**TASK TO COMPLETE**
Could you please retype all of the data below exactly?

╭──

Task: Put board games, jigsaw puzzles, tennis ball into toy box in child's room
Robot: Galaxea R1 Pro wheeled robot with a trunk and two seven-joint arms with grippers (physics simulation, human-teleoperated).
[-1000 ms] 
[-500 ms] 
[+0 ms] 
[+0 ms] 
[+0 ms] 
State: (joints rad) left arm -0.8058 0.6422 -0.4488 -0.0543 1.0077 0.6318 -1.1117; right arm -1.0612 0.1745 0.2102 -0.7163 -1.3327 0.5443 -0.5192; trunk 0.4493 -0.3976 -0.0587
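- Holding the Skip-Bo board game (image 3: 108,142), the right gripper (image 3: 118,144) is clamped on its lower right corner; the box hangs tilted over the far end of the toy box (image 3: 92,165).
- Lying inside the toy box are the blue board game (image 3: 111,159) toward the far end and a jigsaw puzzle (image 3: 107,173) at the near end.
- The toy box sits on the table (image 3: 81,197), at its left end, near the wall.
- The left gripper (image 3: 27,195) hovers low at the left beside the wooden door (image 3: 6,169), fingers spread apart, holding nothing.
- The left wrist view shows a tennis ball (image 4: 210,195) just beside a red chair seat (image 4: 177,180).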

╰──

**THE COMPLETED TASK**
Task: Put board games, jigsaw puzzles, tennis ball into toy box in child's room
Robot: Galaxea R1 Pro wheeled robot with a trunk and two seven-joint arms with grippers (physics simulation, human-teleoperated).
[-1000 ms] 
[-500 ms] 
[+0 ms] 
[+0 ms] 
[+0 ms] 
State: (joints rad) left arm -0.8058 0.6422 -0.4488 -0.0543 1.0077 0.6318 -1.1117; right arm -1.0612 0.1745 0.2102 -0.7163 -1.3327 0.5443 -0.5192; trunk 0.4493 -0.3976 -0.0587
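- Holding the Skip-Bo board game (image 3: 108,142), the right gripper (image 3: 118,144) is clamped on its lower right corner; the box hangs tilted over the far end of the toy box (image 3: 92,165).
- Lying inside the toy box are the blue board game (image 3: 111,159) toward the far end and a jigsaw puzzle (image 3: 107,173) at the near end.
- The toy box sits on the table (image 3: 81,197), at its left end, near the wall.
- The left gripper (image 3: 27,195) hovers low at the left beside the wooden door (image 3: 6,169), fingers spread apart, holding nothing.
- The left wrist view shows a tennis ball (image 4: 210,195) just beside a red chair seat (image 4: 177,180).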

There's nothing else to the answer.